Being gutsy with the ultimate donation

Clearing out emails yesterday, I came across one labeled “Donor registration.” It could have contained all manner of information — my monthly donations to the Humane Society and SPCA, clothing donations to the V.A., etc. — but, no, it was something nakedly startling.

The email, dated mid-2016, regarded my registration to donate my organs when I die. It rushed back to me, and once a morbid residue burned off, I was again at peace with my decision to be chopped up and disemboweled when the big day comes.

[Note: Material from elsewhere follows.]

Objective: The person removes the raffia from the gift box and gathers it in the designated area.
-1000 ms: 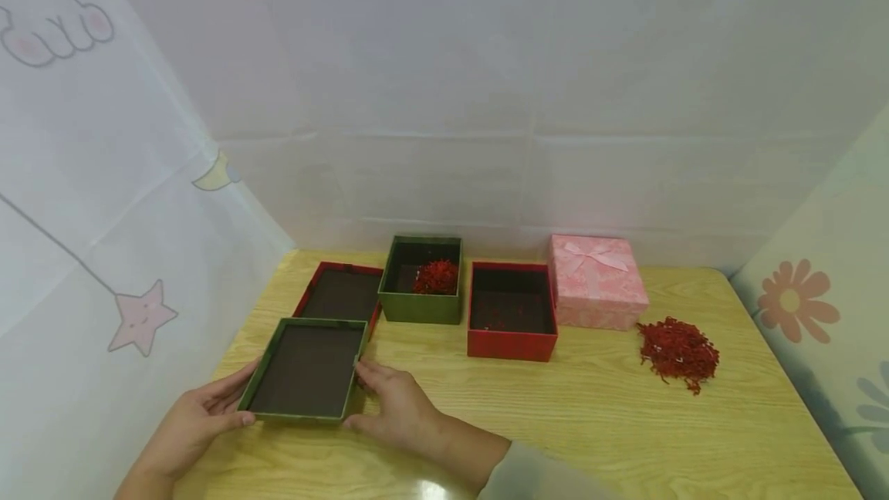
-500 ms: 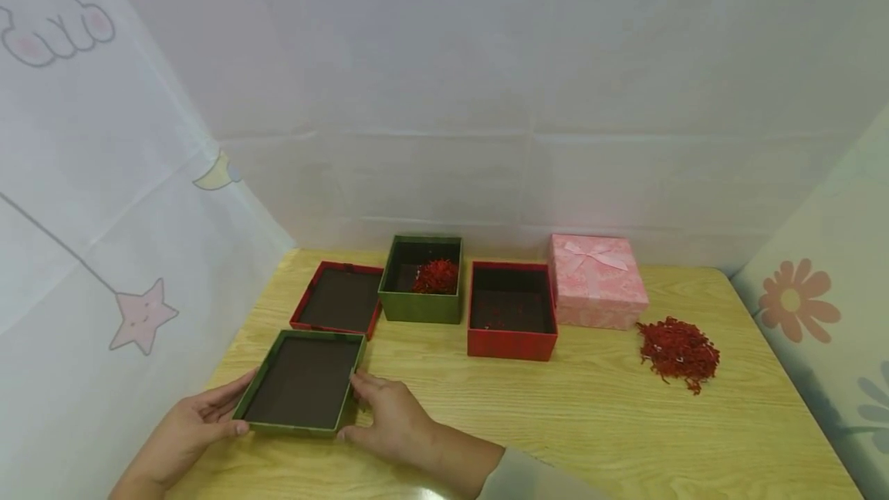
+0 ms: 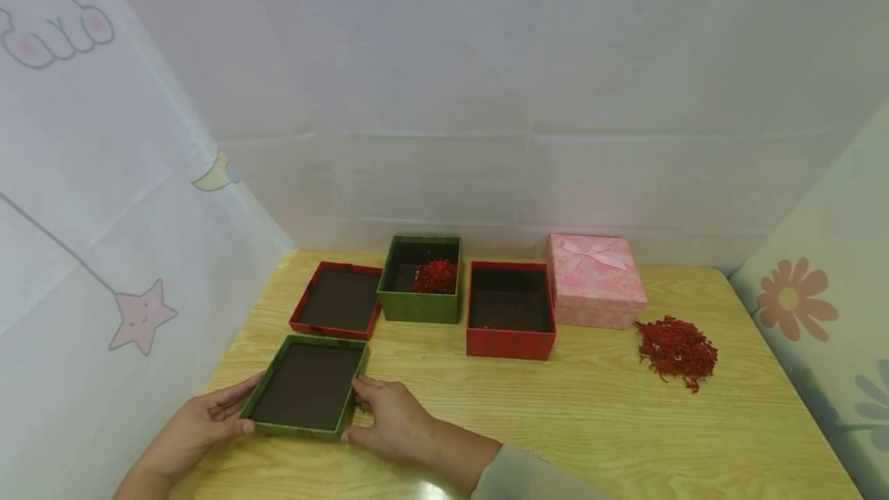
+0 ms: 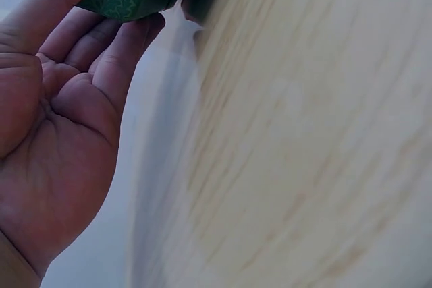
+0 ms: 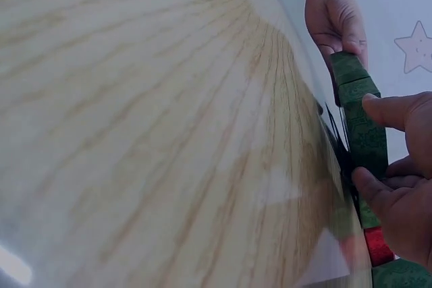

Fact: one organ donor can save up to eight lives. That’s a pretty good payoff. I can live —or die  — with that.


I’ve always ticked the donor box on my driver’s license, yet it’s remained an abstract, faraway concept, like: This really doesn’t concern me in the here and now, so why the hell not?

So I signed up for an official donor program called Donate Life America. I have no idea how I chose them. I didn’t interrogate their credentials, and there are many other donor companies. I could be making a terrible mistake. Maybe they’ll drop my eyeballs on the floor, kick them around as they scramble to fetch the errant orbs.


DLA describes itself like this: It’s a 501(c)3 nonprofit “to increase the number of donated organs, eyes and tissue available to save and heal lives through transplantation while developing a culture where donation is embraced as a fundamental human responsibility.”

The group’s website also features the page “The Deceased Donation Process,” featuring tantalizing (terrifying?) links to “Brain Death Testing,” “The Organ Procurement Organization” and “Recovering and Transporting Organs.” (For gooey, grisly FAQs, go here.)

As I’ve said before, when I expire I plan to be torched into fine powder, suitable for an enormous ashtray. Frankly, being harvested for body parts — skin, eyes, heart, liver, kidneys, bones, arteries — makes me momentarily queasy, even a mite scared. But buck up we must. (Still, I am certain I don’t want to be poked and prodded, chopped and chiseled as a cadaver in a medical school. Family, please note.)


My eyes, brown and clear, are strong, though they require reading specs, a big caveat to donor recipients, I imagine. My ticker is in fine fettle, thumping to the mid-tempo pulse of the Bee Gees’ “Stayin’ Alive” when at rest and Metallica’s “Whiplash” when worked up, and there’s minimal plaque or bad cholesterol gumming up the works. Plus, it’s a big heart: it loves to love and has capacious room for dogs.

Although I’m afraid my liver is probably as useful as a burned charcoal briquette, my kidneys, I think, are performing their business fluidly. I have decent, soft skin, and my bone marrow, healthy, hale, is possibly edible. The subject of my intestines will be mercifully avoided.

Using the one-body-can-save-eight-lives calculus, I reckon I could perhaps save five or six lives. Better than zero. Better than one or two. It’s ghoulish, but golden. This is important work, and really, it’s no work at all.